Correctional Facilities
Telemedicine allows prison facilities to deliver high-quality care without the cost and dangers of inmate transportation or the need for a physician specialist to enter the facility. Correctional facilities have been able to achieve improved access to care while substantially reducing tax payer’s dollars spent on inmate healthcare.
Telemedicine has proven effective for primary care, disease prevention, dental, and OBGYN healthcare needs in this application.
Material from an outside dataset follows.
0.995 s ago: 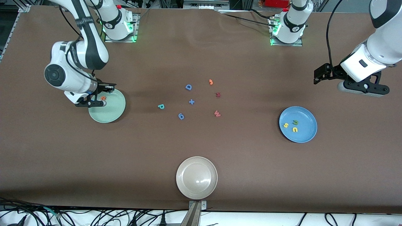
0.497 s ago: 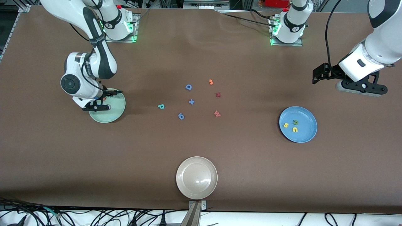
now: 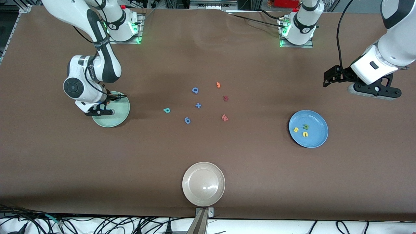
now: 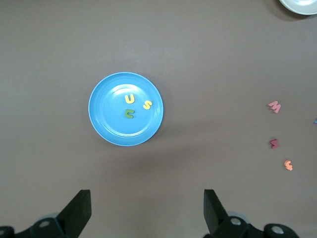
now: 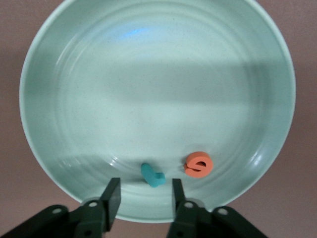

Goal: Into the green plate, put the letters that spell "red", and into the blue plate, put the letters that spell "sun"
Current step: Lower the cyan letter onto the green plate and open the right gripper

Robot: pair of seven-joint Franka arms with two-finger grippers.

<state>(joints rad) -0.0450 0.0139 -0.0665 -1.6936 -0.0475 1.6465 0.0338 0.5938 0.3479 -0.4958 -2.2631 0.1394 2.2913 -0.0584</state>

The US federal prison system and corrections facilities in many states, as well as prisons outside the US, have implemented telemedicine as a means to deliver routine healthcare.
School-Based Health Centers
School-based telemedicine programs are making a significant impact on keeping our children healthier and reducing the number of absences due to illness. Telemedicine helps manage chronic conditions for school-aged children such as asthma, diabetes, and obesity and decreases the use of urgent and emergency care.
The school nurse is an isolated provider yet she has to respond to a variety of needs, telemedicine allows a school nurse to remotely access expert medical opinion for those students that need it. This means a student can be treated without having to miss school for a doctor’s appointment and it also saves the school from losing attendance-based state funding.
Developing Countries
Telemedicine allows rapid deployment of healthcare to a developing population through relatively low-cost clinics. Rather than build and staff large numbers of sophisticated facilities, telemedicine allows basic clinics to consult and share the expertise of a medical specialist who is located anywhere in the world.
This substantially changes the healthcare delivery strategy of a developing country and accelerates deployment and costs a fraction of a traditional “bricks and mortar” strategy.